Fig. 2.Experimental data describes the relationship between the probability of protein presence given that the corresponding mRNA is observed at a certain abundance, P(K|M = m). The relationship is modeled by a histogram of the fraction of proteins present in the protein reference set per bin of mRNA concentration, generated from a rank ordered list of mRNA abundances using 225 proteins per mRNA bin. The protein reference dataset contains four MS-based proteomics datasets (Chi et al., 2007; de Godoy et al., 2006; Peng et al., 2003; Washburn et al., 2001); the mRNA data is an average of three datasets (Holstege et al., 1998; Velculescu et al., 1995; Wang et al., 2002).

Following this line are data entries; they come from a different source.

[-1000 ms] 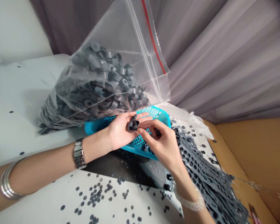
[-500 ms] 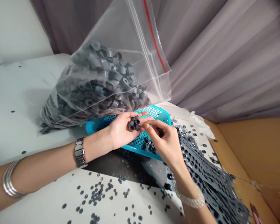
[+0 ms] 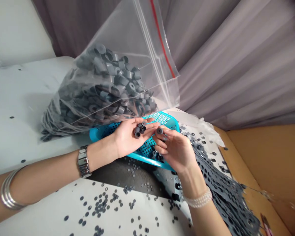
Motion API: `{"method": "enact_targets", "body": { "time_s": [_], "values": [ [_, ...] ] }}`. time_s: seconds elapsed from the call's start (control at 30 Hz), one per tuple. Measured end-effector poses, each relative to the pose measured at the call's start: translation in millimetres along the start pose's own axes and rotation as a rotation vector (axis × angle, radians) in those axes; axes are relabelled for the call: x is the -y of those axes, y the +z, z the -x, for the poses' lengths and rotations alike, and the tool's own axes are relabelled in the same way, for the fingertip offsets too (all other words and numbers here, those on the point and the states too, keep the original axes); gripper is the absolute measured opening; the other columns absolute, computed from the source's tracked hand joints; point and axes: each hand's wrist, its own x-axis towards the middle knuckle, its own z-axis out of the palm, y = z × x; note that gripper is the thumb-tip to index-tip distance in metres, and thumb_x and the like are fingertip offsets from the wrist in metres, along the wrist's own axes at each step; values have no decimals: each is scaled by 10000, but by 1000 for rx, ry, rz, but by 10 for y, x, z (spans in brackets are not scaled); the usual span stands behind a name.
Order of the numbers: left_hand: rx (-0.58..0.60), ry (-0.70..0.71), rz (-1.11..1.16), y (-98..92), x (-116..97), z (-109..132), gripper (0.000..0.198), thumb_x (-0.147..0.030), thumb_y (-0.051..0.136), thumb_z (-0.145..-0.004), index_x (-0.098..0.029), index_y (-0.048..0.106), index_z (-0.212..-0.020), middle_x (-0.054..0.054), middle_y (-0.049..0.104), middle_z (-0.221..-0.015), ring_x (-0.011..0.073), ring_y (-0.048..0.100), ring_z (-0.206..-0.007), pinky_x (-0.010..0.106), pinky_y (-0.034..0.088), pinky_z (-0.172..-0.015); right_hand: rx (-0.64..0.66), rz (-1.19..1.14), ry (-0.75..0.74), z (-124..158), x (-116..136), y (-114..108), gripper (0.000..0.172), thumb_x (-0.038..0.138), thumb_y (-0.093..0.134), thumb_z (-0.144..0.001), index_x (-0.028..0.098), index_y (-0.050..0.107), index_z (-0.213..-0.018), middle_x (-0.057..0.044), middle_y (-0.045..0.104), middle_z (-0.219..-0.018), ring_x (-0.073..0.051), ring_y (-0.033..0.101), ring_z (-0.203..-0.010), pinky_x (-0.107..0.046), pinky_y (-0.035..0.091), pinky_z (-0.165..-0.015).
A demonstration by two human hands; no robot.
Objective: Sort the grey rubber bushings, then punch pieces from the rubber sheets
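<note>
pinching one grey cap (image 3: 159, 131), end toward me, my right hand (image 3: 175, 146) hangs over the right end of the blue basket (image 3: 147, 160). leftward, loose caps (image 3: 137, 132) lie on my flat left hand (image 3: 126, 137).

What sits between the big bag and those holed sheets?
In the head view, the basket lies between the bag and the sheets, with the left hand and right hand seen over it.

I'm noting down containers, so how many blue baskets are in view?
1: the blue basket under the left hand and right hand, beside the clear zip bag. Another could be hidden behind the bag.
</note>
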Motion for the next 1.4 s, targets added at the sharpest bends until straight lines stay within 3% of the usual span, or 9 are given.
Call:
{"method": "enact_targets", "body": {
  "time_s": [0.13, 0.3, 0.43, 0.8, 0.9, 0.97, 1.07, 1.2, 1.4],
  "values": [
    [0, -16, 14, -9, 3, 2, 375, -95, 375, -860, -6, 542, -1183, 210, 686, -1009, 230, 682, -930, 291, 563, -768, -1, -148, 42, 6, 27, -13, 24, 198, 559, -686, 176, 557, -697, 11, 390, -667, -92, 209, -509, -204, 222, -394],
    [-1, -23, 27, -14, -1, -2, 373, -103, 382, -860, -21, 537, -1189, 220, 672, -1063, 243, 666, -994, 304, 555, -818, 43, -209, 46, -4, 22, -21, 56, 207, 515, -681, 190, 477, -643, 8, 361, -659, -104, 313, -535, -193, 288, -394],
    [-4, -11, 9, 2, 8, 12, 395, -114, 382, -865, -13, 508, -1225, 239, 647, -1123, 252, 643, -1052, 319, 526, -890, 33, -265, 14, -14, 17, -21, 150, 213, 511, -724, 192, 409, -616, 17, 356, -634, -86, 303, -509, -156, 244, -370],
    [-6, -5, -17, 20, 28, 21, 467, -135, 383, -865, -24, 443, -1315, 211, 646, -1157, 221, 646, -1046, 315, 487, -943, -65, -124, -70, -39, -17, -24, 108, 142, 487, -630, 201, 486, -719, 39, 400, -569, -73, 220, -428, -193, 145, -382],
    [1, -8, -23, 12, 29, 6, 464, -142, 374, -863, -6, 455, -1299, 212, 660, -1121, 221, 654, -1018, 314, 497, -918, -92, -53, -14, -51, -43, -17, 35, 217, 523, -716, 193, 517, -741, 56, 377, -544, -64, 182, -421, -198, 109, -380],
    [12, -4, -31, -2, 29, -2, 456, -146, 370, -868, -1, 462, -1291, 206, 667, -1103, 219, 657, -1000, 314, 504, -897, -100, 46, -20, -59, -79, -14, 114, 285, 556, -778, 195, 511, -724, 77, 324, -523, -60, 146, -423, -202, 88, -382],
    [39, -17, -65, -19, 21, 1, 436, -161, 362, -882, -12, 490, -1272, 193, 673, -1083, 211, 662, -955, 305, 512, -844, -158, 349, -159, -57, -135, 5, 168, 331, 628, -798, 197, 541, -744, 91, 319, -513, -56, 144, -426, -215, 99, -391],
    [81, -47, -118, 7, 8, 35, 433, -174, 341, -896, -18, 517, -1260, 194, 669, -1068, 205, 656, -924, 291, 507, -784, -243, 787, -326, -32, -159, 61, 178, 344, 662, -793, 169, 628, -791, 68, 384, -513, -72, 247, -463, -237, 166, -430],
    [84, -67, -104, 48, 14, 51, 452, -176, 324, -896, 11, 505, -1265, 184, 676, -991, 192, 651, -830, 298, 501, -784, -238, 775, -328, -41, -172, 26, 200, 365, 644, -812, 168, 650, -785, 54, 438, -545, -66, 279, -457, -235, 189, -424]
  ]
}}
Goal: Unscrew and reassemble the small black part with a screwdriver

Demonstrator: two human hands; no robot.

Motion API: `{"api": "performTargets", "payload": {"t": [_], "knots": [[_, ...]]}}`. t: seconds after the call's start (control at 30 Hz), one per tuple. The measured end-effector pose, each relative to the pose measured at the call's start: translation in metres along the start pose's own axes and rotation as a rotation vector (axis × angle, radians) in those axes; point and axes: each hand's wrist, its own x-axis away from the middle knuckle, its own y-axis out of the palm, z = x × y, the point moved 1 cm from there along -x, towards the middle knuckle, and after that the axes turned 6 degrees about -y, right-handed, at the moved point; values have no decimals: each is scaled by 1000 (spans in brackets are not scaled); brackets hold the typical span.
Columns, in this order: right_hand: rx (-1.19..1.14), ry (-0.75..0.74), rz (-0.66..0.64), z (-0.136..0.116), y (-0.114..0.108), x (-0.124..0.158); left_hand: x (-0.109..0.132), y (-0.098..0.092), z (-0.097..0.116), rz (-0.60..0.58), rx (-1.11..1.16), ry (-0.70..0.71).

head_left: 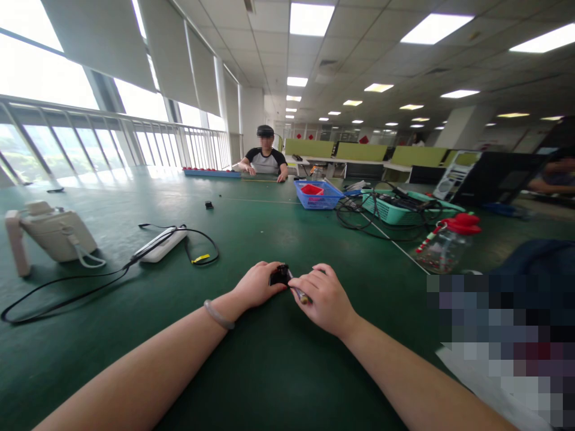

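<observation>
Just above the green tabletop, my left hand [257, 284] grips a small black object [281, 275] between thumb and fingers. Its exact kind is hard to make out. My right hand [327, 299] is closed on a slim pen-like tool [300, 294], with a brass-coloured butt end pointing down toward me. The tool's other end meets the right side of the black object, though my fingers hide the tip. Both hands are close together at the middle of the view, and a pale bangle [218, 315] circles my left wrist.
Left on the green table [242, 239] are a white power bank [162, 244] with a black cable and a cream bottle [58, 233]. A blue basket [318, 200], a teal basket [389, 209] of cables and a red-lidded jar [449, 242] stand right. A person [265, 158] sits opposite.
</observation>
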Motion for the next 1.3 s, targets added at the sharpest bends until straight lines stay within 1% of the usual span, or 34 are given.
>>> {"api": "performTargets", "payload": {"t": [0.13,0.3,0.37,0.43,0.57,0.67,0.73,0.8,1.0,1.07,1.2,1.3], "knots": [[-89,137,78,4,0,-1,0,1,-2,-33,-18,-25],[-158,397,142,17,-2,1,0,1,-4,-83,-34,-3],[-228,513,185,23,-2,4,1,-1,-3,-90,-26,4],[-347,600,231,29,-1,6,2,-3,-1,-93,-22,3],[-578,708,291,36,12,12,2,-7,4,-113,-12,36],[-683,761,275,39,22,14,2,-9,6,-120,-5,46],[-694,754,243,40,23,14,2,-10,6,-123,-3,44],[-651,707,208,37,19,12,2,-10,6,-124,-2,50],[-375,497,76,19,1,3,3,-8,4,-100,-20,78],[-307,452,74,14,-1,1,3,-7,4,-90,-28,82],[-309,470,109,12,-1,2,3,-6,5,-83,-37,80],[-356,492,103,13,-2,1,3,-6,4,-83,-35,85]]}}
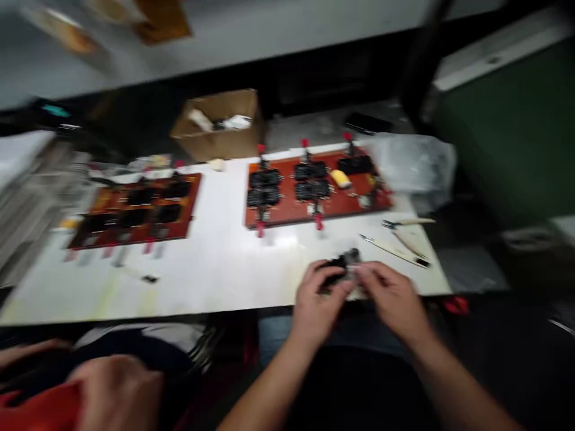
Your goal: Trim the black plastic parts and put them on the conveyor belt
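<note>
now, black part [333, 264] between both hands [315, 301] [396, 297]

I have one clamp board [287, 214] right of centre on the table [220, 257], a second board [191, 200] left, a box [224, 145] behind their gap, pliers [392, 225] right; below, a part [335, 268] between my left hand [317, 302] and right hand [395, 299].
</note>
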### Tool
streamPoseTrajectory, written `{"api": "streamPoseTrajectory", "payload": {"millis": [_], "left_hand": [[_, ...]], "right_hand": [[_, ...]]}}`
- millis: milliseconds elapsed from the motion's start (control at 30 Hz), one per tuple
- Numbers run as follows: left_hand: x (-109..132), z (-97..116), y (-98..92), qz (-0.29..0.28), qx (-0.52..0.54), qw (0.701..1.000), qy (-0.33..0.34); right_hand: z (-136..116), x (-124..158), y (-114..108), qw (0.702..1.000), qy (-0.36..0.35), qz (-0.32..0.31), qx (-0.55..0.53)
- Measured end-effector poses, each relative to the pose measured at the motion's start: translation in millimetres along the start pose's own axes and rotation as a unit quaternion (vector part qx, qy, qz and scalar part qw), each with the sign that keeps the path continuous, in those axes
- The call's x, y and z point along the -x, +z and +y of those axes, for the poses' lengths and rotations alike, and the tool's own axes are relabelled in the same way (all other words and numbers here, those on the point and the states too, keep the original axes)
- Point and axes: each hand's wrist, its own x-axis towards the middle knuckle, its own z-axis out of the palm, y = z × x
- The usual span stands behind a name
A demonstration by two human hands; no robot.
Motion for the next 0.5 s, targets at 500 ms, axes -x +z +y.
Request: {"api": "streamPoseTrajectory", "payload": {"millis": [500], "left_hand": [[15, -2, -1.7, 0.033, -0.05, 0.998, 0.015]], "right_hand": [[3, 21, -1, 0.976, 0.098, -0.001, -0.193]]}}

MSpresso performance in different experiments
| Experiment | Test set | Area under the ROC (AUC) | Number of proteins identified at 5% FPR | ||||
|---|---|---|---|---|---|---|---|
| MS/MS | MSpresso | Percentage increase | MS/MS | MSpresso | Percentage increase | ||
| Yeast-YPD-LCQ | Cell lysate, rich medium (YPD), LCQ (five injections) | 0.75 | 0.89 | 19 | 234 | 327 | 40 |
| Yeast-YPD-ORBI | Cell lysate, rich medium (YPD), ORBI (eight injections) | 0.80 | 0.84 | 5 | 428 | 618 | 63 |
| Yeast-YMD-LCQ | Cell lysate, minimal medium (YMD), LCQ (six injections) | 0.73 | 0.84 | 15 | 229 | 278 | 21 |
| Yeast-Fraction-LCQ | Cell lysate, fractionated in polysomal gradient, rich medium (YPD), LCQ (three injections) | 0.72 | 0.77 | 7 | 21 | 34 | 62 |
| Cell lysate, minimal medium (MOPS9), ORBI (three injections) | 0.69 | 0.80 | 16 | 63 | 87 | 38 | |
| Human-LCQ | Cell lysate from Daoy, LCQ (two injections) | 0.71 | 0.75 | 6 | 99 | 121 | 22 |
| Human-ORBI | Cell lysate from Daoy, ORBI (one injection) | 0.79 | 0.81 | 3 | 105 | 125 | 19 |
In each experiment, we generated MSpresso scores for each protein with observed mRNA abundance and MS/MS identification score. The better the MSpresso-based scoring, the higher the ‘Percentage AUC increase’ and ‘Percentage increase in number of identified proteins’. These experiments use the ‘self’ MSpresso model: trained and evaluated on experiment-specific reference data. MSpresso results using the ‘reuse’ model are presented in the Supplementary Material (Table S10).
aData as extrapolated from the ROC curve where there was no data at 5% FPR.
Fig. 3.Performance of MSpresso in yeast grown in rich medium. We evaluate the performance of MSpresso, the original MS/MS identifications (ProteinProphet), and MSpresso using a random P(K|M) model using a ground-truth reference set to determine true and false identifications. (A) ROC plot (TPR versus FPR): MSpresso identifies more true positives at a given FPR than the MS/MS identifications, and has a 19% higher AUC. (B) Precision–recall plot (TPR versus precision): MSpresso increases precision at fixed recall across different score thresholds.